### TASK DIRECTIONS
Please output the listing exactly as it stands, but omit any images.
-- MATERIAL PROVIDED follows --
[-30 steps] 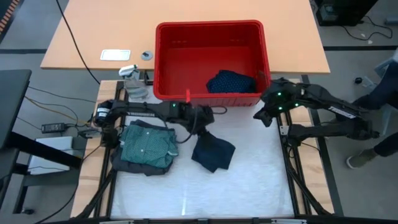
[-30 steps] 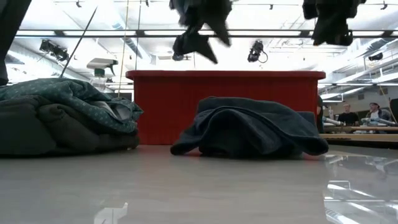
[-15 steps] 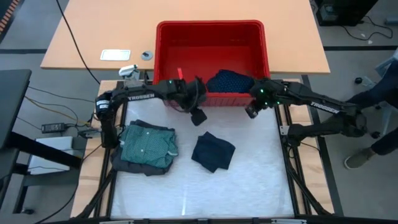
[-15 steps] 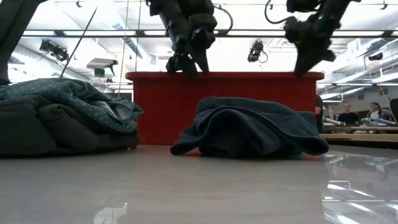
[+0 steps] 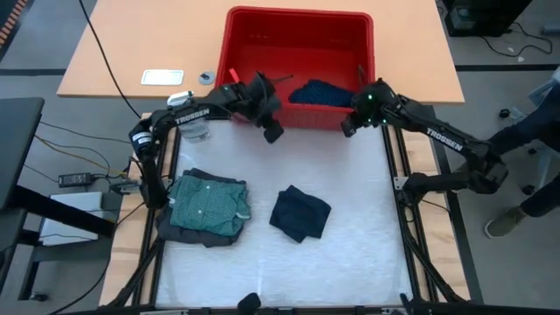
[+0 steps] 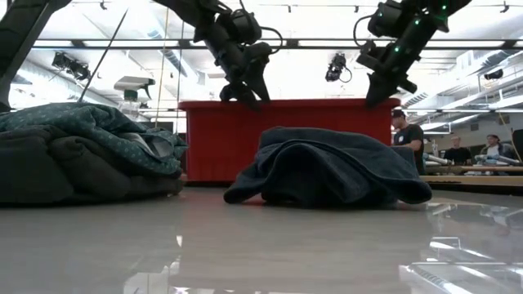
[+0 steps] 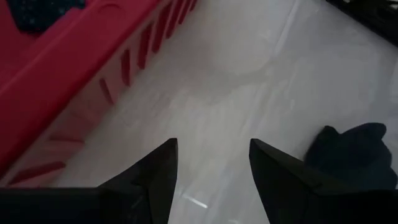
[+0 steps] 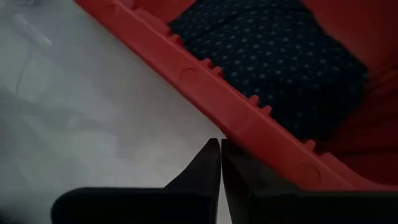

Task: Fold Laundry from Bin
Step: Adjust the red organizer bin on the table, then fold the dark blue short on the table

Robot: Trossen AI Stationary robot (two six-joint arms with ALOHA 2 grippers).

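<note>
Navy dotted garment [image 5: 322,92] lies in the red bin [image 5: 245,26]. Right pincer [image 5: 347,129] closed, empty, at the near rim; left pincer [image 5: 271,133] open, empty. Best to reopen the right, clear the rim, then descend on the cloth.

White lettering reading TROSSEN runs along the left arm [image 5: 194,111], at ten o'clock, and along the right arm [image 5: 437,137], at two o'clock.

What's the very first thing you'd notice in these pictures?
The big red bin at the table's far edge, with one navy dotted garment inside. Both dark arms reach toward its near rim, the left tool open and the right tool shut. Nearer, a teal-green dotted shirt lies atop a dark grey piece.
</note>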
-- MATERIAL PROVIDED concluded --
### SOLUTION TO THE EXERCISE
[-30 steps] 
[-30 steps] 
[-15 steps] 
[-15 steps] 
[+0 steps] 
[+0 steps] 
[+0 steps] 
[+0 steps] 

Task: Fold Laundry from Bin
Step: Adjust the red organizer bin on the table, then fold the dark blue short on the table

Robot: Trossen AI Stationary robot (two six-joint arms with ALOHA 2 grippers).

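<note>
Navy dotted garment [image 5: 322,92] lies in the red bin [image 5: 245,26]. Right pincer [image 5: 347,129] closed, empty, at the near rim; left pincer [image 5: 271,133] open, empty. Best to reopen the right, clear the rim, then descend on the cloth.

White lettering reading TROSSEN runs along the left arm [image 5: 194,111], at ten o'clock, and along the right arm [image 5: 437,137], at two o'clock.

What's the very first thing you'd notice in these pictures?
The big red bin at the table's far edge, with one navy dotted garment inside. Both dark arms reach toward its near rim, the left tool open and the right tool shut. Nearer, a teal-green dotted shirt lies atop a dark grey piece.
</note>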

The answer given above is complete as it stands.